# Port upgrading, a bad experience



## mnd999 (Mar 1, 2014)

Hi all,

Since I reinstalled with FreeBSD 10, I've been trying to get away from building ports, and just use `pkg` but today's was not good. In order that others can learn from it (and possibly documentation can be improved) I'll share.

* I went to upgrade with `pkg` but this failed giving my a long list of conflicting files, mostly around DocBook. Okay, I thought I'll portsnap fetch update and read /usr/ports/UPDATING. That indicated that DocBook had been upgraded and I needed to delete the old version manually (why?). 

* Reading further down I also saw that KDE had been upgraded and I needed to now use the WITH_NEW_XORG option and follow some instructions on the graphics wiki to update Xorg. I think this was my first mistake.

* I followed said instructions, which caused me to install `portmaster` and rebuild some X ports. 

* I then ran `pkg update` which failed again. This time failing with conflicts on some IM library (I don't recall) required by kopete. I figured that since KDE was getting upgraded anyway I might as well just delete it. Not sure why I had to do this manually.

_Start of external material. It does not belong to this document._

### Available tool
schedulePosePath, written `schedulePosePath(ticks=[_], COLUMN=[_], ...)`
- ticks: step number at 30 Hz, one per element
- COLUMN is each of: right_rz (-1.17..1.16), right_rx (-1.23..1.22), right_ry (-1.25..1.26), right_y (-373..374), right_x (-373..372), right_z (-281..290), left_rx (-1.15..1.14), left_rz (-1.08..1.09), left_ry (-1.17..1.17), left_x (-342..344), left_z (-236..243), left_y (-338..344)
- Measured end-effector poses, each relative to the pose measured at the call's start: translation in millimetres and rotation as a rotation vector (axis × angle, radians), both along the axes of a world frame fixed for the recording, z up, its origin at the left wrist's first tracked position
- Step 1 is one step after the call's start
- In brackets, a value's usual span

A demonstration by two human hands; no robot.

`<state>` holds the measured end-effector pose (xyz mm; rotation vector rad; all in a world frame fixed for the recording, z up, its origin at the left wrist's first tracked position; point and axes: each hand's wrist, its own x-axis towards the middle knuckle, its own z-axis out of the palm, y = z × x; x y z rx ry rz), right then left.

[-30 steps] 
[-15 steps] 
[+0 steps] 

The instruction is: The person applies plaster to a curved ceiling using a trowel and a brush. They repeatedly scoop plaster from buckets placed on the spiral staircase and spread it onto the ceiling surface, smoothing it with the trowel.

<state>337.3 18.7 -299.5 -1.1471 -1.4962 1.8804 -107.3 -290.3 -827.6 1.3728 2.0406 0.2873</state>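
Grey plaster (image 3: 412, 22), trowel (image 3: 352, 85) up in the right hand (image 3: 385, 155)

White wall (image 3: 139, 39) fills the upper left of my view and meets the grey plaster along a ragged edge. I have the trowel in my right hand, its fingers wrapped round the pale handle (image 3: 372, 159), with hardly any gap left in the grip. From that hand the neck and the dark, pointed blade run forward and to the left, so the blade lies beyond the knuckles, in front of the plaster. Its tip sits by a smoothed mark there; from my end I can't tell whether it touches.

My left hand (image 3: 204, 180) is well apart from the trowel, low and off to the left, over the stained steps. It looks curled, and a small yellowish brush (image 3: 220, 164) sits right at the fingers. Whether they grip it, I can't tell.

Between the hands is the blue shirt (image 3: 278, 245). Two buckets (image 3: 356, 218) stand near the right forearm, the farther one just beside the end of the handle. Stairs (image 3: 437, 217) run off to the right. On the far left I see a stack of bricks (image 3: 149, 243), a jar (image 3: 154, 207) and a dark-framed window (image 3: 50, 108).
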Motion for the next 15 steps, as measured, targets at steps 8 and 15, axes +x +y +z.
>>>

* I then ran `pkg upgrade` successfully, all good I thought and as per the instructions in UPDATING, cleaned up the remaining files in /usr/local/kde4. Second mistake.

* On rebooting, X failed to start, which I incorrectly put down to a the new Xorg not working. I soon realised though that `pkg` had not upgraded all of KDE4, just some (or none?) of it and I now had a bit of a mess to fix.

* I ran `portmaster -ayPD` to attempt to install the KDE upgrade manually and fix the mess. I guessed the appropriate responses to the options dialogs and the build proceeded until kde4-workspace where it bombed out with a linker error. After some more investigation, I was able to get kdeworkspace to build by turning of the OpenGL ES2 option which doesn't work (or at least not on my Nvidia system).

* Reran `portmaster`, it decided to rebuild libreoffice which takes a long long time but I'm not going to argue with it because I don't want to make things worse. Hopefully all should be good now.

This was not a good experience and whilst I'm pretty sure I made some mistakes, the 'simple' `pkg` tool did not work well here and the documentation in UPDATING was at best misleading for those not building ports.


Mark


----------



## wblock@ (Mar 1, 2014)

If you need anything not built into the binary packages, it's generally a good time to stop trying to use the binary packages.  The KMS graphics drivers are a good example.  Build those from ports, and they work fine.  And in fact, that is the only way to get them.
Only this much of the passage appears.